PC-YOLO: Moving Target Detection in Video SAR via YOLO on Principal Components
Highlights
- We reduced the heavy level of clutter in ViSAR by the principal component decomposition learning technique. So the SNR of SAR image can be improved. It played an important role for the subsequent task of moving target detection. A hierarchical learning mechanism composed of the self-attention, the spatial attention, and the channel attention were presented.

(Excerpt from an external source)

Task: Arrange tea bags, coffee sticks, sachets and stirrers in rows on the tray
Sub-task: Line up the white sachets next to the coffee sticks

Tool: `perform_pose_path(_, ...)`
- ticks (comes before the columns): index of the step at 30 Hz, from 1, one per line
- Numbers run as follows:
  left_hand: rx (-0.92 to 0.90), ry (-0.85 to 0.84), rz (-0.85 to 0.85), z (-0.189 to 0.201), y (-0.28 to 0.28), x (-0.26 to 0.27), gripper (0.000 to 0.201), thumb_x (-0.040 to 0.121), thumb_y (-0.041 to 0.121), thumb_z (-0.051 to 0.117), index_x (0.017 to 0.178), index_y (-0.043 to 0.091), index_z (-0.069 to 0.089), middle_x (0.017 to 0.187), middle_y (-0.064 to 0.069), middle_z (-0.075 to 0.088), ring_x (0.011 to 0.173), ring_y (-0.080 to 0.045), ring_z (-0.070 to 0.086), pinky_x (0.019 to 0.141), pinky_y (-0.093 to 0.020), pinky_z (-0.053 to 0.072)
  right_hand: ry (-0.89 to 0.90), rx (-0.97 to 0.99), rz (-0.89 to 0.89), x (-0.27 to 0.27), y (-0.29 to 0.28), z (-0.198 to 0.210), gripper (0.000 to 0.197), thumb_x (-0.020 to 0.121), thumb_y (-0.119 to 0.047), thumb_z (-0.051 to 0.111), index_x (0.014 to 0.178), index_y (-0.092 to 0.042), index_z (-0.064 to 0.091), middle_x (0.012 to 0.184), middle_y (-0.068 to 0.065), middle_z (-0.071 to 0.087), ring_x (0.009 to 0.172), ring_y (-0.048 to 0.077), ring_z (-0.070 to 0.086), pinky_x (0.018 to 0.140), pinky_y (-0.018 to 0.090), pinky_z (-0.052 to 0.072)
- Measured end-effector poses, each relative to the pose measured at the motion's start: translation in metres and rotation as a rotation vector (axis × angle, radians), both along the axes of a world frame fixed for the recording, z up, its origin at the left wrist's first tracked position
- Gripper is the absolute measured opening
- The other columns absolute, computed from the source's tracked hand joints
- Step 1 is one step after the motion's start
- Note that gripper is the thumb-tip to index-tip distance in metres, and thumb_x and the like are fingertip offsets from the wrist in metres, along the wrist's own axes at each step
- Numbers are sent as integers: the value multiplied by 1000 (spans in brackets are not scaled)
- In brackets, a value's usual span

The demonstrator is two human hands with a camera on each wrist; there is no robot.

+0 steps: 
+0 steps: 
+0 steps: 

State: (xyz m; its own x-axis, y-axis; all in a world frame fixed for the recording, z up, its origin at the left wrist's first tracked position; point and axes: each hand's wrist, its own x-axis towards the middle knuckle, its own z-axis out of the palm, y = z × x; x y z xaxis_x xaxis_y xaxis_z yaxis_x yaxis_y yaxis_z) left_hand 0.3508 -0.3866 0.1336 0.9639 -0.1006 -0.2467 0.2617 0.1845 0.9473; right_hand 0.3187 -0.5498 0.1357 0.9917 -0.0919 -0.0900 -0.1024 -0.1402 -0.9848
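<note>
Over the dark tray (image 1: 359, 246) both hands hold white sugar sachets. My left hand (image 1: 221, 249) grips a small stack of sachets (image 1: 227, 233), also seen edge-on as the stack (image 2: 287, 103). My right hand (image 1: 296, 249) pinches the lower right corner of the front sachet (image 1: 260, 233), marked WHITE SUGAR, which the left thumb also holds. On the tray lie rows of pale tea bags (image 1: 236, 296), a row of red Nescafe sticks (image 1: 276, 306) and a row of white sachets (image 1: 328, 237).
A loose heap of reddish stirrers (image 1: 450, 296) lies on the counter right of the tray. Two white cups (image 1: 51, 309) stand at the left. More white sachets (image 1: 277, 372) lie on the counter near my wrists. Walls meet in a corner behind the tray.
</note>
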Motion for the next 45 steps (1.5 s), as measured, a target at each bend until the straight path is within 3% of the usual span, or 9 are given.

Much more effective features for the task of target detection can be learned.
- A cross-scale feature fusion strategy composed of the temporal fusion and the spatial fusion were presented within the look once detection framework. So the moving targets with mutable scales can be located accurately. Multiple rounds of experiments were performed. The results demonstrated the advantage of proposed method in comparison to the classical methods, as well as the state-of-the-art detection algorithms.
- A new clutter removal strategy specific for the task of moving target detection. Different from the preceding works, we regarded the complicated imaging scenarios as a typically combinatorial scene, where the moving targets contributed to the sparse components, while the background clutter attributed to the low-rank components. So far as we known, the assumption for ViSAR was first presented in this paper.
- A new detection framework for the extraction of shadow. Different from the generic method, the hierarchical attention mechanism and the cross-scale feature fusion were presented. So the target with various scales can be located accurately.
Abstract
1. Introduction
1.1. Moving Target Detection via SAR Images
- The DPCA technique leverages the identical scattering characteristics of stationary clutter across channels. By subtracting the channel echo signals, stationary clutter can be filtered out, whereas moving targets, due to their distinct motion characteristics, are not canceled by this subtraction, enabling their detection.
- The ATI technique operates on the principle that stationary targets have a consistent echo phase between channels, whereas moving targets exhibit a phase variation. By comparing this inter-channel phase information, moving targets can be detected, and these phase data can also be used to estimate the target’s radial velocity.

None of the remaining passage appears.